Metrobüste Nasıl Oturulur-2

Şimdi artık daha pragmatik olmanın zamanı geldi. Metrobüste nasıl oturacağız? Arkitera hiçbir masraftan kaçınmadı ve cesurca bana bu yazıyı yayınlayacağını bildirdi. Telif ücretiniyse günlük EFT/Havale limiti yetmeyince iki parçada gönderebildiler. Olsun, bu denli değerli bir bilginin tabii ki ederi bu olacak. Umarım Maliyenin sorgulamasına sebep olmaz bu transfer.

Öncelikle birkaç uyarıda bulunmak istiyorum.

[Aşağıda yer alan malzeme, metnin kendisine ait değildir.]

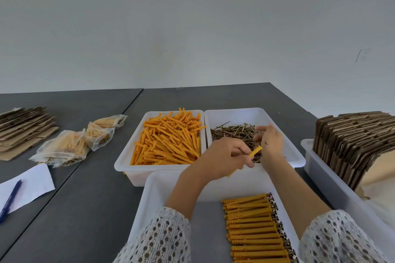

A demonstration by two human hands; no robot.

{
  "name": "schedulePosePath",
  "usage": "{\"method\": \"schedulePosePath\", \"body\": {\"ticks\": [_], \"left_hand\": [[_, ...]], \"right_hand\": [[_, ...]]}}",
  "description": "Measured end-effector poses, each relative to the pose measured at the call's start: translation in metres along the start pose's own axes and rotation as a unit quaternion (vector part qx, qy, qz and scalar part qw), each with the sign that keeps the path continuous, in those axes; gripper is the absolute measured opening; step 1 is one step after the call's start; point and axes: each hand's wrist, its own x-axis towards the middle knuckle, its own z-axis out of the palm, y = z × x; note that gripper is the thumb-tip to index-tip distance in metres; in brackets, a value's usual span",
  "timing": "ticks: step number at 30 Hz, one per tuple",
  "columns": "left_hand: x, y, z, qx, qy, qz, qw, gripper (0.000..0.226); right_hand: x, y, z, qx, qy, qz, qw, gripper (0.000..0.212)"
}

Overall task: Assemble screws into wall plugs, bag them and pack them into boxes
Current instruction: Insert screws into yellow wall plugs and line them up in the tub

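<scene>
White near tray [149, 203] holds a neat row of assembled plugs w/ screws [254, 228], right side. Just beyond, left hand [226, 157] pinches one orange plug [255, 151] over the screw bin [295, 151]; right hand [270, 140] reaches into the screws [230, 132], fingers curled, grip can't be told. Plug bin [124, 162] sits left of it. Filled bags [70, 145] lie farther left on grey worktop [85, 188], flat cardboard [352, 143] at right.
</scene>
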Motion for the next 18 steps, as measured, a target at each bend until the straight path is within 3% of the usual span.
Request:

1- Beni affediniz zira şu anda İstanbul’dan 12.000 km kadar uzaktayım. Ancak merak etmeyin metrobüsü zamanında çok inceledim. Zorunda kaldım diyebiliriz. Sabahın köründe bindim, tam işe gidiş zamanında bindim, öğlen bindim, iş çıkışında buna da binmeyeyim, dur şu da geçsin, ay bu da fena diye fazlaca zaman geçirdim duraklarda. Otomobille sıkışıklık yaratacağıma, biraz geç giderim eve diyenlerdenim. Tabii sabah öyle geç kalma lüksünüz yok. Derse öğretim görevlisinin geç kalmaması lazım, öğrencinin hakkıdır kalsın dert değil ama biz kalamayız, derse ve kendimize olan saygımızdan. Yani sabahları her türlü derdi çektik size bu yazıyı yazacak kadar bilendim.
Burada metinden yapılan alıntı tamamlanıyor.